Grande parte dos juristas que já se debruçaram sobre o tema insiste na incompatibilidade da previsão legal de oneração da importação de serviços pelo ISS, ora ao argumento de que a Constituição Federal teria dado adotado o princípio da origem para a tributação pelo ISS, não podendo, por isso, alcançar serviço prestador fora dos limites territoriais do ente competente para a exigibilidade do tributo; ora ao argumento de que a lei complementar teria extrapolado da competência que lhe fora atribuída ao pretender tributar materialidade distinta daquela prevista na Constituição (estar-se-ia tributando o consumo, e não a prestação do serviço).

Há ainda quem defenda que, tendo a legislação complementar eleito como contribuinte o prestador do serviço (art. 5º, da LC n. 116/03), a opção pelo tomador como “responsável” implicaria na extraterritorialidade da lei, já que estaria alcançando o prestador não residente. Essas são apenas algumas das principais objeções que se faz à tributação da importação de serviços.
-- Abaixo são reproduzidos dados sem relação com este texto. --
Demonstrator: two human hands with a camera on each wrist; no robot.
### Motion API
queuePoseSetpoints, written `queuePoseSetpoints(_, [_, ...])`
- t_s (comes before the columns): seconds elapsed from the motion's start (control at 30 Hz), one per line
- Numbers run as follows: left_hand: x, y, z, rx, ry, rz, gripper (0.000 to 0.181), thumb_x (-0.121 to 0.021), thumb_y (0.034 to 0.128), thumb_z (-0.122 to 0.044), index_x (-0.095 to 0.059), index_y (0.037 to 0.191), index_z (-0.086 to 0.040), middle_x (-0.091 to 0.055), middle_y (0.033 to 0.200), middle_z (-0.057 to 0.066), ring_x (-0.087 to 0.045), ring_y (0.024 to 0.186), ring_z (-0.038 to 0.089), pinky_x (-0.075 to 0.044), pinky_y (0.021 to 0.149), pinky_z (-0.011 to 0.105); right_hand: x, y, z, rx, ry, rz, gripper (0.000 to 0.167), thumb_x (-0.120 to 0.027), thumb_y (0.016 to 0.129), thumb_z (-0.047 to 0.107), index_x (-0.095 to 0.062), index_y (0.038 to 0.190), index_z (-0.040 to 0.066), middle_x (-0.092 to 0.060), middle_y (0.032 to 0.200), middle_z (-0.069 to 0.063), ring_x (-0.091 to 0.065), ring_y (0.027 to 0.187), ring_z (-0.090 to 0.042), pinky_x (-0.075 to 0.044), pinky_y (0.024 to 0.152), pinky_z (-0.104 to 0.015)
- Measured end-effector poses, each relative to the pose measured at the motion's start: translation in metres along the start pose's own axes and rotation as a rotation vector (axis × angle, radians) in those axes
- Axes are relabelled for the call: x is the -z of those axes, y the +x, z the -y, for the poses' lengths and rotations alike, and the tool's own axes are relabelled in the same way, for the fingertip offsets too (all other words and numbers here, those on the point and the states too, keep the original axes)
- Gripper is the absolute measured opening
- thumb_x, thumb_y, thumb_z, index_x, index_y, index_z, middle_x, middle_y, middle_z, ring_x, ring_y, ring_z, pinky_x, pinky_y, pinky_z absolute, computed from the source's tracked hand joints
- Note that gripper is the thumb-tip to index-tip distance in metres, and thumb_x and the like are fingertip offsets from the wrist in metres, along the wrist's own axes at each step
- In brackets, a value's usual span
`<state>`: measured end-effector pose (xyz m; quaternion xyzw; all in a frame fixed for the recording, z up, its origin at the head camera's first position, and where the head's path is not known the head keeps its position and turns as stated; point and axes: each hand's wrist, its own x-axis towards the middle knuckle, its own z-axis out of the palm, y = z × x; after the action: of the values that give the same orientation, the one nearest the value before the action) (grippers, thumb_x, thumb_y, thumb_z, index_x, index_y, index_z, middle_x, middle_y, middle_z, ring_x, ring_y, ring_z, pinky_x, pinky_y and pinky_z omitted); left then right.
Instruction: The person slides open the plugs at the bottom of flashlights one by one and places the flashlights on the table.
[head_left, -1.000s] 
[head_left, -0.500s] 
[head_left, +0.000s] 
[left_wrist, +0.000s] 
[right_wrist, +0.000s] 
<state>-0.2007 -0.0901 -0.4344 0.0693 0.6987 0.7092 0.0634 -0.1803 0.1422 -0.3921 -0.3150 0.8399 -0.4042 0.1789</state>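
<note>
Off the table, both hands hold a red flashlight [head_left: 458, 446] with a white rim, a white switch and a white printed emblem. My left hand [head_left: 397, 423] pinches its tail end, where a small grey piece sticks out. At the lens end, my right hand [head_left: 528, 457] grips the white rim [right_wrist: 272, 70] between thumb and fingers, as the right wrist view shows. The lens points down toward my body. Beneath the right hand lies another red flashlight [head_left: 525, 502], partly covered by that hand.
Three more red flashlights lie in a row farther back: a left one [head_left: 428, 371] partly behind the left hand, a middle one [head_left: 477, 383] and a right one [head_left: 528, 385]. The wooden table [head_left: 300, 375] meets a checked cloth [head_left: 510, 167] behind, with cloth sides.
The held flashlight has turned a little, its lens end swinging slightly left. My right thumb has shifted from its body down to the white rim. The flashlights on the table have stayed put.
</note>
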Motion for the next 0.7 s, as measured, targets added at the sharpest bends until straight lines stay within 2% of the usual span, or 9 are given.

Diante destas objeções feitas pela doutrina, entendemos como necessárias para alcançarmos a conclusão que pretendemos, as respostas às seguintes perguntas, parte delas já trabalhadas como premissas do que será mais cuidadosamente analisado neste capítulo: há limites constitucionais à definição do sujeito passivo possível (contribuinte) do ISS? Qual o fato-signo presuntivo de riqueza na materialidade constitucional do ISS? E, tomando por premissa que é a prestação de serviço, estaria o legislador complementar vinculado à escolha do prestador do serviço como contribuinte? Ou teria ele a opção pelo tomador de serviços?

Outra leva de questões diz respeito à definição do critério espacial do ISS. Há limites para o legislador complementar nesta seara? Quais os critérios de conexão que podem ser legitimamente eleitos? Seria o local onde se verifica o resultado da prestação um deles?

Tomando por base essas indagações, buscaremos delinear o regime jurídico do ISS na importação de serviços, tendo sempre presente a advertência feita por Alfredo Augusto Becker quanto ao perigo da aceitação dos “fundamentos óbvios”.